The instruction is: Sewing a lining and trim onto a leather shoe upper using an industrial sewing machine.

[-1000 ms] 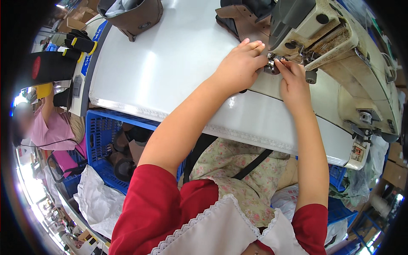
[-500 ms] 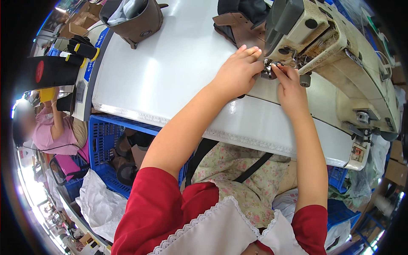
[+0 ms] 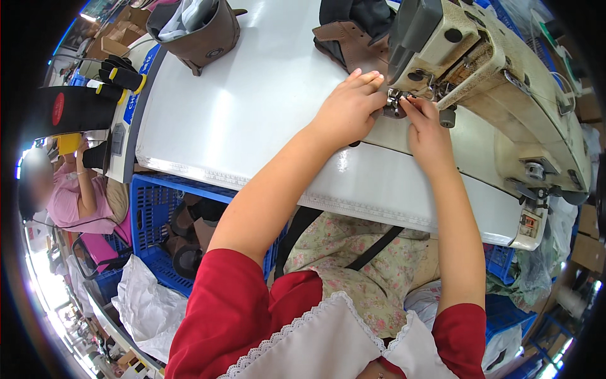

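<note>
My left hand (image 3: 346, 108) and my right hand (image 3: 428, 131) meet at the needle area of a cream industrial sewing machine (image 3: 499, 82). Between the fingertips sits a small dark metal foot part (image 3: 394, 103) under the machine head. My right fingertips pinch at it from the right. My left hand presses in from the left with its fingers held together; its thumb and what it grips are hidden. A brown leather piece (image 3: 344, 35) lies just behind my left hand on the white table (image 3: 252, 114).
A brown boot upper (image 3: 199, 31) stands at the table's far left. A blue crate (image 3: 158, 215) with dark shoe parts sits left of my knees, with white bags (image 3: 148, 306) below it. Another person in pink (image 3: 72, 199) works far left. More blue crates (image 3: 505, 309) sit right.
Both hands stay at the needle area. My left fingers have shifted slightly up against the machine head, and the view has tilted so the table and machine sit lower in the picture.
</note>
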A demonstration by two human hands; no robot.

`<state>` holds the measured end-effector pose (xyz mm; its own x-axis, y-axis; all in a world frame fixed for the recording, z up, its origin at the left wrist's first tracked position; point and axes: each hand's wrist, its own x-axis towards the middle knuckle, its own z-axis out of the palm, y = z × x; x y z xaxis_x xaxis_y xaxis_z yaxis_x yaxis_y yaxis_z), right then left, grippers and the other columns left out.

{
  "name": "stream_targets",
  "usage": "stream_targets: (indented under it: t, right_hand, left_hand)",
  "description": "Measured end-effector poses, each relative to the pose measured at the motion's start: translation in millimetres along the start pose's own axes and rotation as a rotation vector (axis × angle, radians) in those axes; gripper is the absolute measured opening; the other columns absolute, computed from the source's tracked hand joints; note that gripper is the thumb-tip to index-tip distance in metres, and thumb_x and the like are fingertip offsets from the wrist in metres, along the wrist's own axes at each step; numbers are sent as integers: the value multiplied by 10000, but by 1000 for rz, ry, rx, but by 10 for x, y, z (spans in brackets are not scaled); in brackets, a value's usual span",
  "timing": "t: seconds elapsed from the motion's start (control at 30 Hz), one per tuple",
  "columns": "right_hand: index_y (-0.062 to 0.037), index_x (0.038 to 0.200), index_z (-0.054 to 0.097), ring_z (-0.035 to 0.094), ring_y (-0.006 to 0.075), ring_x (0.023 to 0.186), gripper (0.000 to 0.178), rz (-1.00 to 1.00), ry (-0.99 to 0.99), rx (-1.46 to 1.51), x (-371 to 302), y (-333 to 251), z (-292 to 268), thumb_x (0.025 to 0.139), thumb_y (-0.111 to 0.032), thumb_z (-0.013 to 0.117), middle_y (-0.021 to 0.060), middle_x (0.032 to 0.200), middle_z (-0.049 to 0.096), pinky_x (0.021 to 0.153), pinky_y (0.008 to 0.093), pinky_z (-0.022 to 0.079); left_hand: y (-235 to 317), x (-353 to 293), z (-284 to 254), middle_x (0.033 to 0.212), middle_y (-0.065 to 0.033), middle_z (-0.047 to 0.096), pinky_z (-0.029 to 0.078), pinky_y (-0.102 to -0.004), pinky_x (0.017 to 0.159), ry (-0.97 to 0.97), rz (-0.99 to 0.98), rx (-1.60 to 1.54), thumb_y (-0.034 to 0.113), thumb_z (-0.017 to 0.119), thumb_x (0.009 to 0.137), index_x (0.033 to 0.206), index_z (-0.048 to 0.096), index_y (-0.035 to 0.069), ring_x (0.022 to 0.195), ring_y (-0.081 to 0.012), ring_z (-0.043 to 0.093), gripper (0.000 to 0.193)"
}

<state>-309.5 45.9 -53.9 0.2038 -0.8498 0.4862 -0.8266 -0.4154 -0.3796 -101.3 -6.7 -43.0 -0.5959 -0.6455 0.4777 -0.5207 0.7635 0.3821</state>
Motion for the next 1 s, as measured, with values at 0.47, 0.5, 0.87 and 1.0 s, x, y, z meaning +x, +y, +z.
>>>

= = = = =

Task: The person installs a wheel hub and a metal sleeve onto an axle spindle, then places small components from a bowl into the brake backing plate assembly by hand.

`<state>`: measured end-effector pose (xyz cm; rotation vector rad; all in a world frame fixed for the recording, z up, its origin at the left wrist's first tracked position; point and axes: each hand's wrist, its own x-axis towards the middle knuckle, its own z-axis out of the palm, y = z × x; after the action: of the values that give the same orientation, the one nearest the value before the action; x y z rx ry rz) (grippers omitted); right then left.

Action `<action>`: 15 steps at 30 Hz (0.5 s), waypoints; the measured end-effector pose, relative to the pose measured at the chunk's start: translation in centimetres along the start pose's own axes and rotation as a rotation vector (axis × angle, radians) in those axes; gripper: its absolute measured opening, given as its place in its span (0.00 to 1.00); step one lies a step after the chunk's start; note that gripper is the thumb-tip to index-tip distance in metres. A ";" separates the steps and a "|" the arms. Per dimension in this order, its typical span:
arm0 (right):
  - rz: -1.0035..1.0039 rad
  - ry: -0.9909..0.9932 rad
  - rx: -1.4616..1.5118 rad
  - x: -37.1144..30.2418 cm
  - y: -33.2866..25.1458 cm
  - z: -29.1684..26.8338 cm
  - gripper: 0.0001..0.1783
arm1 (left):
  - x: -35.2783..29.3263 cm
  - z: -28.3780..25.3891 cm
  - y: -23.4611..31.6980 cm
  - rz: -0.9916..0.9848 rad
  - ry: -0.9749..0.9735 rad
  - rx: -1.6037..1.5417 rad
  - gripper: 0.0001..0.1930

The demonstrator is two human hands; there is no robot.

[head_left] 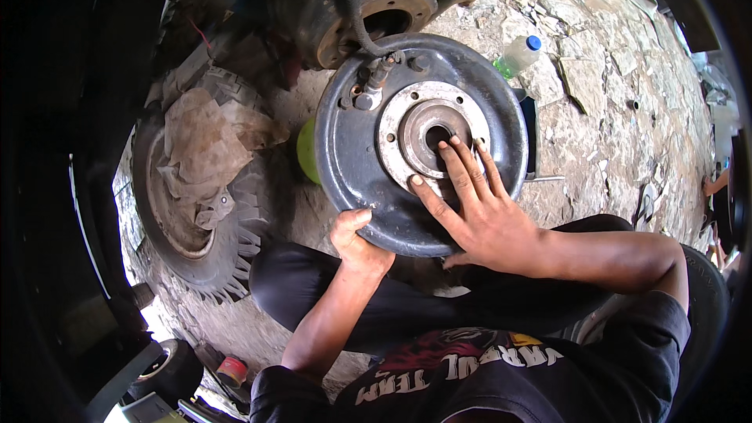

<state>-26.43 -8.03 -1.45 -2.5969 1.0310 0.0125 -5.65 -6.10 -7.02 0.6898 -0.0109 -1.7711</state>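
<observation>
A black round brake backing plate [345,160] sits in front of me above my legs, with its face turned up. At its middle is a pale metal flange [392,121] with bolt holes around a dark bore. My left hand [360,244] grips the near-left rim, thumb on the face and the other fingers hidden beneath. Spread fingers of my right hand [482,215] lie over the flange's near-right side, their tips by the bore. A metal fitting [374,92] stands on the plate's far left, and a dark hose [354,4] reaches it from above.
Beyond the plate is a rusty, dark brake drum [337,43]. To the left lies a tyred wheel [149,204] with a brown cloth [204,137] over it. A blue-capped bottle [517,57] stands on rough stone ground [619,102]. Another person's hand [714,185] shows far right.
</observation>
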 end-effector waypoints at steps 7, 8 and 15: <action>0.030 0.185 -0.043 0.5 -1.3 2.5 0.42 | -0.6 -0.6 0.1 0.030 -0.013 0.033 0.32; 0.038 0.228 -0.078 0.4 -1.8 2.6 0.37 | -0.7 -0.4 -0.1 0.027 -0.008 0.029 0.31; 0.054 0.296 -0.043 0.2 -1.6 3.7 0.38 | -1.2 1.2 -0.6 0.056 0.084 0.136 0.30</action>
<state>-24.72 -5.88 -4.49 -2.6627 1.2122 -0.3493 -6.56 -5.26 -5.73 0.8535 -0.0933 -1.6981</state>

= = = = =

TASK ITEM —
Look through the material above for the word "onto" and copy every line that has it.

TASK SOLUTION —
The instruction is: Sewing a lining and trim onto a leather shoe upper using an industrial sewing machine.
Task: The person installs a wheel hub and a metal sleeve onto an axle spindle, then places small components from a bowl into the brake backing plate assembly by hand.

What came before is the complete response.